My thoughts wove in and out of one another, looping around and around, getting nowhere until I was finally shaken out of them many hours later by noticing the sun rising over the city. I went to stand and stretch, and when I did, something slid off of my lap with a dull
thud
onto the old worn area rug at my feet. My heart caught in my throat. It was one of my great-great-grandfather’s statues. I didn’t remember picking it up from its pedestal off in the art section up here, but I must have. That caused a chill down my spine, but the greater one came when I actually recognized the figure—a much smaller version of last night’s creature—convinced now that I had imagined it.
I grabbed it up off the rug, and, armed by the false bravado of daylight, I ran to the back of the art studio and took the stairs up to the proper roof. The light was blinding compared to the long dark night I had just stayed up through, and the streets were still relatively quiet for this time of early morning in New York City. I walked among the scattering of uncarved and half-finished blocks of stone up there until I reached the edge of the building that overlooked Gramercy Park, where the larger version of the statuette in my hand stood.
It looked like him. The creature who had saved me.
By the light of day it was still an imposing bit of work, but I felt the fool for thinking it anything more than a well-carved chunk of stone depicting an impressively striking man with long hair and batlike wings, a bit of Gothic artwork done by my great-great-grandfather. Compared to the statuette, which was perfect due to being kept inside all these centuries, the stone figure was pockmarked from the wear of age and rain,
and it had even been tagged at some point along one of its legs by a street artist. My rational mind settled itself back in place as the flaws in the stone and the sheer inert quality of the piece reassured me. The bit of graffiti—the defacing of the art—made me almost sad for it, but it also brought me back to reality.

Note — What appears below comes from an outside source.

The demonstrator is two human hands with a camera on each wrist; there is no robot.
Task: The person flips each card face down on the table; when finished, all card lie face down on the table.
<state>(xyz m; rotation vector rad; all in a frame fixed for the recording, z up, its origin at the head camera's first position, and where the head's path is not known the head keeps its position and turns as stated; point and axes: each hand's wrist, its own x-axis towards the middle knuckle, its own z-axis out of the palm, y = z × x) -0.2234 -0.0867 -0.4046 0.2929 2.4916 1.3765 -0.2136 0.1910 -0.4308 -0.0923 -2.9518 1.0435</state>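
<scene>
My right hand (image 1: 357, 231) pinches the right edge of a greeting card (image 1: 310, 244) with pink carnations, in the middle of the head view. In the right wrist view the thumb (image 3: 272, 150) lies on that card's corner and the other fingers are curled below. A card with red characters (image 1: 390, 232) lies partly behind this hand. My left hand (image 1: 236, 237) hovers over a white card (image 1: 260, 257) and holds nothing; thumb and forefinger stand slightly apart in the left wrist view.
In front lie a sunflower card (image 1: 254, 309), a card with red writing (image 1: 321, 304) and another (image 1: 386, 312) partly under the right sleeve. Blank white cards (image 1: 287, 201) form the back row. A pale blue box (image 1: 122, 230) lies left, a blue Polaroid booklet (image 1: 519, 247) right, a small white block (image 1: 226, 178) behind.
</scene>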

Thanks, Brain. I’ll take a hint. Overwork plus a near mugging are taking their toll.
My father wanted me to stay around the building and I had succeeded in finding a way out yesterday with Rory as my escort, but not today. I was already planning how to spend my day relaxing when I stopped, my eyes catching something. The claws on the creature’s hands. They were coated in a drying reddish-brown liquid, and although I was no medical expert, I knew blood when I saw it.
Whatever relaxation I had started to allow myself evaporated. I clutched the statuette of the creature as I backed away from the large stone version of it. I looked down at the figure, noticing for the first time a name for the piece of art etched into the bottom of the piece.
Stanis.
It wasn’t much to go on, but with a wealth of handwritten information to sift through in my great-great-grandfather’s personal library, it was a start.